== Collected material

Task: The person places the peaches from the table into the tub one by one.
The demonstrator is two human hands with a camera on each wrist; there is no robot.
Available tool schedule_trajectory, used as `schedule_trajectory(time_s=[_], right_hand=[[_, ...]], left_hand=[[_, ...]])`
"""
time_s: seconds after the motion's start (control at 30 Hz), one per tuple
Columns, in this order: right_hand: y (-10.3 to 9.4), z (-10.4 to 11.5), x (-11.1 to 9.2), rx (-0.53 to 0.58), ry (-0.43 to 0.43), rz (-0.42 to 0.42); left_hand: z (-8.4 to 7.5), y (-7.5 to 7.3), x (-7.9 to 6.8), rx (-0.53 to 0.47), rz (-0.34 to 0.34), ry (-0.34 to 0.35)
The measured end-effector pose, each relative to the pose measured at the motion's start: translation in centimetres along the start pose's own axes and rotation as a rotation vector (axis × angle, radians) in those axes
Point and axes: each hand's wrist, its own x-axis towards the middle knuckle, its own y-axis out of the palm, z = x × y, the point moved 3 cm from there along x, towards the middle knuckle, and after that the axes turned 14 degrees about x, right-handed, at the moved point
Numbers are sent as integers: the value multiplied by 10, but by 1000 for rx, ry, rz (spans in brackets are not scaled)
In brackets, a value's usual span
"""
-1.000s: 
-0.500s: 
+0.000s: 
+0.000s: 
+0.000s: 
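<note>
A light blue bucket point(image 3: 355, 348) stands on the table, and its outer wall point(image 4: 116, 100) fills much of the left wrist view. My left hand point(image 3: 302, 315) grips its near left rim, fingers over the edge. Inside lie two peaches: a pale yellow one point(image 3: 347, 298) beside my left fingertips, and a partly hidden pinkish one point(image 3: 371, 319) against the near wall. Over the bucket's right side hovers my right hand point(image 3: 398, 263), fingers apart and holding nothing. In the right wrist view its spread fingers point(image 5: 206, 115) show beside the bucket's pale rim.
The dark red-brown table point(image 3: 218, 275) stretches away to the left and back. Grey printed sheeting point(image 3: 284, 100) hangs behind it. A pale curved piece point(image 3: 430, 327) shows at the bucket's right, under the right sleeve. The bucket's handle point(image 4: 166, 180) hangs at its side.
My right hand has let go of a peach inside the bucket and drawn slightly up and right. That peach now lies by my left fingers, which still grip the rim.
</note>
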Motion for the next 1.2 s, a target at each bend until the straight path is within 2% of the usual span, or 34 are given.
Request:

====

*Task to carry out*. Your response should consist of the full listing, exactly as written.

*Exercise solution*.
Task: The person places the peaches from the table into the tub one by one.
The demonstrator is two human hands with a camera on each wrist; there is no robot.
Available tool schedule_trajectory, used as `schedule_trajectory(time_s=[_], right_hand=[[_, ...]], left_hand=[[_, ...]])`
"""
time_s: seconds after the motion's start (control at 30 Hz), one per tuple
Columns, in this order: right_hand: y (-10.3 to 9.4), z (-10.4 to 11.5), x (-11.1 to 9.2), rx (-0.53 to 0.58), ry (-0.43 to 0.43), rz (-0.42 to 0.42); left_hand: z (-8.4 to 7.5), y (-7.5 to 7.3), x (-7.9 to 6.8), rx (-0.53 to 0.47), rz (-0.34 to 0.34), ry (-0.34 to 0.35)
The measured end-effector pose, each relative to the pose measured at the motion's start: translation in centimetres along the start pose's own axes and rotation as a rotation vector (axis × angle, radians) in those axes
Point and axes: each hand's wrist, its own x-axis towards the middle knuckle, its own y-axis out of the palm, z = x × y, the point moved 3 cm from there along x, towards the middle knuckle, and after that the axes turned 14 degrees about x, right-handed, at the moved point
Numbers are sent as integers: the value multiplied by 10, but by 1000 for rx, ry, rz (spans in brackets are not scaled)
In brackets, a value's usual span
"""
-1.000s: 
-0.500s: 
+0.000s: 
+0.000s: 
+0.000s: 
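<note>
A light blue bucket point(image 3: 355, 348) stands on the table, and its outer wall point(image 4: 116, 100) fills much of the left wrist view. My left hand point(image 3: 302, 315) grips its near left rim, fingers over the edge. Inside lie two peaches: a pale yellow one point(image 3: 347, 298) beside my left fingertips, and a partly hidden pinkish one point(image 3: 371, 319) against the near wall. Over the bucket's right side hovers my right hand point(image 3: 398, 263), fingers apart and holding nothing. In the right wrist view its spread fingers point(image 5: 206, 115) show beside the bucket's pale rim.
The dark red-brown table point(image 3: 218, 275) stretches away to the left and back. Grey printed sheeting point(image 3: 284, 100) hangs behind it. A pale curved piece point(image 3: 430, 327) shows at the bucket's right, under the right sleeve. The bucket's handle point(image 4: 166, 180) hangs at its side.
My right hand has let go of a peach inside the bucket and drawn slightly up and right. That peach now lies by my left fingers, which still grip the rim.
</note>
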Motion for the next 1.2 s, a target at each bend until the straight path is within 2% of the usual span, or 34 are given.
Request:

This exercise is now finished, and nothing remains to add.